In this world of problems, if there is a problem for a reader, certainly one is to hold in mind is that at the time, the individual group members were relatively young and like many twenty-year-olds then and now, grappling with figuring stuff out. Another is to reconcile all that Piekut reveals about the tensions and conflicts of human relationships with the music that emerges. My listening again, in light of reading, was enriched and I ended up thinking that in general their music stands the test of time and remains as relevant as it did in the 1970s, not least given the current social and political climate in the UK.

There are two additions that would help a reader. First, an appendix listing the chronology of the band and when members joined, left, rejoined, and who played what and, second a discography.

Why would this book appeal to anyone had never heard of Henry Cow? Well, I think that anyone that is interested in the development of British underground or counter-cultural music through the late sixties and seventies will find this book fascinating. As will anyone that is interested in the working out of a musical response to prevailing sociopolitical circumstances. And, as much as anything, it provides universal insights into a group of people and managing complex relationships where, at times, it seems that what would help most would be a psychological understanding of intergroup processes.
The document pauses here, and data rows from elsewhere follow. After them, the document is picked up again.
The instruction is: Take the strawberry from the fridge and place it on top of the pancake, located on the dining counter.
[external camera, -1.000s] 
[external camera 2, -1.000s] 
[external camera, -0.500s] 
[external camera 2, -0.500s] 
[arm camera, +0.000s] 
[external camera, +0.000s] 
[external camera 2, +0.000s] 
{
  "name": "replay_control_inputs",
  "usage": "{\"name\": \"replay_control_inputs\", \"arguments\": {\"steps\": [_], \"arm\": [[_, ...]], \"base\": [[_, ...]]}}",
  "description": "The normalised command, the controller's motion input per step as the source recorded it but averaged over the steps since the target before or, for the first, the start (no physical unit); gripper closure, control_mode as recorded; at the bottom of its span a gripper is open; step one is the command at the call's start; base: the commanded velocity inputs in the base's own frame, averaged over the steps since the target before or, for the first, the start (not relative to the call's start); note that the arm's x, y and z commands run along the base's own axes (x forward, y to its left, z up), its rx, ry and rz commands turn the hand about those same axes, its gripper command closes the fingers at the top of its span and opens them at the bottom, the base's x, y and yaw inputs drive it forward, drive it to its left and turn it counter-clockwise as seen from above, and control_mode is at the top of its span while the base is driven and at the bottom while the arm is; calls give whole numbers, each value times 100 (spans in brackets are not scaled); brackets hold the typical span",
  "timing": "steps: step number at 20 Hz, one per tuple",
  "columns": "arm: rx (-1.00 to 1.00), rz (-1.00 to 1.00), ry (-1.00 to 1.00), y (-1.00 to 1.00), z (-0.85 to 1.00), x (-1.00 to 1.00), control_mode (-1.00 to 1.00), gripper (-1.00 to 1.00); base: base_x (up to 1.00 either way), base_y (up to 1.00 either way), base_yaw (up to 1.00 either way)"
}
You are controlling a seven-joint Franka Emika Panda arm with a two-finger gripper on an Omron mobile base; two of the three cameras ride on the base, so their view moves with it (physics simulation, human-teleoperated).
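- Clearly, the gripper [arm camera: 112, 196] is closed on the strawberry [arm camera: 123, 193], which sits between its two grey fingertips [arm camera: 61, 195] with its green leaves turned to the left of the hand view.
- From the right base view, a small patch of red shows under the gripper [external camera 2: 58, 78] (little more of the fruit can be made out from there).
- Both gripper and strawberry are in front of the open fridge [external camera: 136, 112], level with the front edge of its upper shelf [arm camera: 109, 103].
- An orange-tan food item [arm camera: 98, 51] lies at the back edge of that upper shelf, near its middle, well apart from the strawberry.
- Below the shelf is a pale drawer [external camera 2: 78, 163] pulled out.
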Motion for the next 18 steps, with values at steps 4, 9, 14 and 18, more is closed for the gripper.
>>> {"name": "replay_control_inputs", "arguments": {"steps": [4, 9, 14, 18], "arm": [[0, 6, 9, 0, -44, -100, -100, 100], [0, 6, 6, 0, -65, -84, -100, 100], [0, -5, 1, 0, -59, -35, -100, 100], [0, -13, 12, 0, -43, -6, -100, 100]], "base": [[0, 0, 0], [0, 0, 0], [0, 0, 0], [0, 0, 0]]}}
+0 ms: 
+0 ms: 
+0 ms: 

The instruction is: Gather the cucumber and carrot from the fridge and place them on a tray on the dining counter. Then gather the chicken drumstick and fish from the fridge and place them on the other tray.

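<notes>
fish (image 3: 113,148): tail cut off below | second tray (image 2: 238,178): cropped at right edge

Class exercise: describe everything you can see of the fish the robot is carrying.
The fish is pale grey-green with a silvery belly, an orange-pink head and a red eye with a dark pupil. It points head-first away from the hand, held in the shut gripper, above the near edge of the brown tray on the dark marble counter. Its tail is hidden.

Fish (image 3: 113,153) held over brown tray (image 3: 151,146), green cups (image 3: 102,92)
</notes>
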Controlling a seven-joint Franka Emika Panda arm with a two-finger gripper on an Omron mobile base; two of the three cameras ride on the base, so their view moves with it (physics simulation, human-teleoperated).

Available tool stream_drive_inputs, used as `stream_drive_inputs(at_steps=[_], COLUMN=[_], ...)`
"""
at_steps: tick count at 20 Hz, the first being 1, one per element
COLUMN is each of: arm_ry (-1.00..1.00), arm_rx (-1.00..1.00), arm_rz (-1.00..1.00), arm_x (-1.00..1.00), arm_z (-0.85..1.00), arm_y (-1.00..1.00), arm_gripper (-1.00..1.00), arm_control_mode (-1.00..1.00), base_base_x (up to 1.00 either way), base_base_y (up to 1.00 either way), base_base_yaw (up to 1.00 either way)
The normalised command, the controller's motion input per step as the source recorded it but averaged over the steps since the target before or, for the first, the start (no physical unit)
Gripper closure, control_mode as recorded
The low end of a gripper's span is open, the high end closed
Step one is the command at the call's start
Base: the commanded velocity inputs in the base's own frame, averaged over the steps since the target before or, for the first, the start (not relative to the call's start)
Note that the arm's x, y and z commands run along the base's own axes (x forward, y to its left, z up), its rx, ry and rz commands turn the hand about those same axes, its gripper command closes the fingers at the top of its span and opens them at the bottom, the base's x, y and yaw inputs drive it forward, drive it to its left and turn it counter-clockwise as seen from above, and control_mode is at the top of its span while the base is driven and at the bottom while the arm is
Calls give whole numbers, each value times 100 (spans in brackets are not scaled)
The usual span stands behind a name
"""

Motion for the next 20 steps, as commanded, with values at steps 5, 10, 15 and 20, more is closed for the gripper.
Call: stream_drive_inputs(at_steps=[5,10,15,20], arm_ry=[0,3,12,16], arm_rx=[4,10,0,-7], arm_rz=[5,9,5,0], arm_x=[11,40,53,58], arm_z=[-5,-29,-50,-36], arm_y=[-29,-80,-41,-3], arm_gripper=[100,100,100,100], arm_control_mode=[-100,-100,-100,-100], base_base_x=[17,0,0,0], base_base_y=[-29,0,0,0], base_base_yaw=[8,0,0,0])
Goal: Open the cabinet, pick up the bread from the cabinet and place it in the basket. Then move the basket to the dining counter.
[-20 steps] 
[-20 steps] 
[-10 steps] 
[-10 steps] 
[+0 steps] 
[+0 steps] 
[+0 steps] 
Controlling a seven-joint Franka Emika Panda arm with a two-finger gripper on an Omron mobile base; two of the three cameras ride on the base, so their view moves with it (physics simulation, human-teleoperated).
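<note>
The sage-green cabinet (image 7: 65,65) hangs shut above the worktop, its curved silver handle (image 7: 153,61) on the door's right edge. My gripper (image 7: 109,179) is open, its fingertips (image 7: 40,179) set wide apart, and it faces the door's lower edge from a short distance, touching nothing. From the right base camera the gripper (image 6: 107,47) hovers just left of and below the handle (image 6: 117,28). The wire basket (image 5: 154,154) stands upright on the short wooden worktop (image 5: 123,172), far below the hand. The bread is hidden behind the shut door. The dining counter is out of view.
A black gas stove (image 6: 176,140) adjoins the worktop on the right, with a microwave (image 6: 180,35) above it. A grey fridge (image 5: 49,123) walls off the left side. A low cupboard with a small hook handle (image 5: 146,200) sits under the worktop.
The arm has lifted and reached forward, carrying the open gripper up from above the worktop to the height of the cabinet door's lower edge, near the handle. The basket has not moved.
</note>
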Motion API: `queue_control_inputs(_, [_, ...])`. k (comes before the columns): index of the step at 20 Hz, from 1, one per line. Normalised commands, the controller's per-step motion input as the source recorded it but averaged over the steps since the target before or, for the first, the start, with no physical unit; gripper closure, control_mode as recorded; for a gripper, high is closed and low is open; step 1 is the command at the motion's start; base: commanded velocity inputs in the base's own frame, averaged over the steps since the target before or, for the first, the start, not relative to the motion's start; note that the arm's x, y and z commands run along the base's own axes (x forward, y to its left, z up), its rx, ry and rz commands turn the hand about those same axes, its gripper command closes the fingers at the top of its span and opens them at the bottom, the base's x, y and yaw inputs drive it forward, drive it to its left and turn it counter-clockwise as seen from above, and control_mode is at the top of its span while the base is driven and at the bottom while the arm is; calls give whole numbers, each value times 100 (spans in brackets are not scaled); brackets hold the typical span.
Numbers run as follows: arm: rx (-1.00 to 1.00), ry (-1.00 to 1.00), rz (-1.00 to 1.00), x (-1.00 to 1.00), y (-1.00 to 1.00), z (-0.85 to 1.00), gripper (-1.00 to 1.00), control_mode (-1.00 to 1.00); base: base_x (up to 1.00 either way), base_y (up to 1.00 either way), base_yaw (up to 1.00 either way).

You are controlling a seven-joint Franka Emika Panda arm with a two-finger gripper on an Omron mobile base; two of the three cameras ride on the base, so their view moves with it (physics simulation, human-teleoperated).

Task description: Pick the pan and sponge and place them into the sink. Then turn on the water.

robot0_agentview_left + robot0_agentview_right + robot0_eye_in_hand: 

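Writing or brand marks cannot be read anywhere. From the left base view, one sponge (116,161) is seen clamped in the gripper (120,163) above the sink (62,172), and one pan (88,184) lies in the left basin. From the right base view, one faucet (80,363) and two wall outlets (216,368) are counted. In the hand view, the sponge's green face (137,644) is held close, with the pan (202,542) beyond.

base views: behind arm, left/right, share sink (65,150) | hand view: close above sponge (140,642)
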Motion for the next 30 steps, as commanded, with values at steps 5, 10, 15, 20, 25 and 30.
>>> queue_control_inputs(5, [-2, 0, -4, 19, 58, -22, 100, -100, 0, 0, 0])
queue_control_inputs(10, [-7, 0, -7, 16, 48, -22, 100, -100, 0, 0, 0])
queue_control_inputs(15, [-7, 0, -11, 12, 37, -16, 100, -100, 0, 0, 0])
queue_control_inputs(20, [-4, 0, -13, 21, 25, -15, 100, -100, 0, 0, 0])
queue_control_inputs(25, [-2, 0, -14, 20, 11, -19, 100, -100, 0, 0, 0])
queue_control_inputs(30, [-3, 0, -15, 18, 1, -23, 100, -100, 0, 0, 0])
The great appeal of the book for me, though, is that Henry Cow is one of a number of groups and musicians holding a formative place in my listening through the late 60s and into the 70s. Henry Cow were making music that then, as now, was alive with possibilities for experimentation, blurred idioms, improvisation, and creative conflict. Ah, creative conflict. Quite easily, Benjamin Piekut has produced an account that conjures up Nietzsche’s Thus Spoke Zarathustra and, “I tell you: one must still have chaos in oneself to give birth to a dancing star. I tell you: you still have chaos in yourselves.” The attempt at collective music making that was Henry Cow, gave birth to many dancing stars.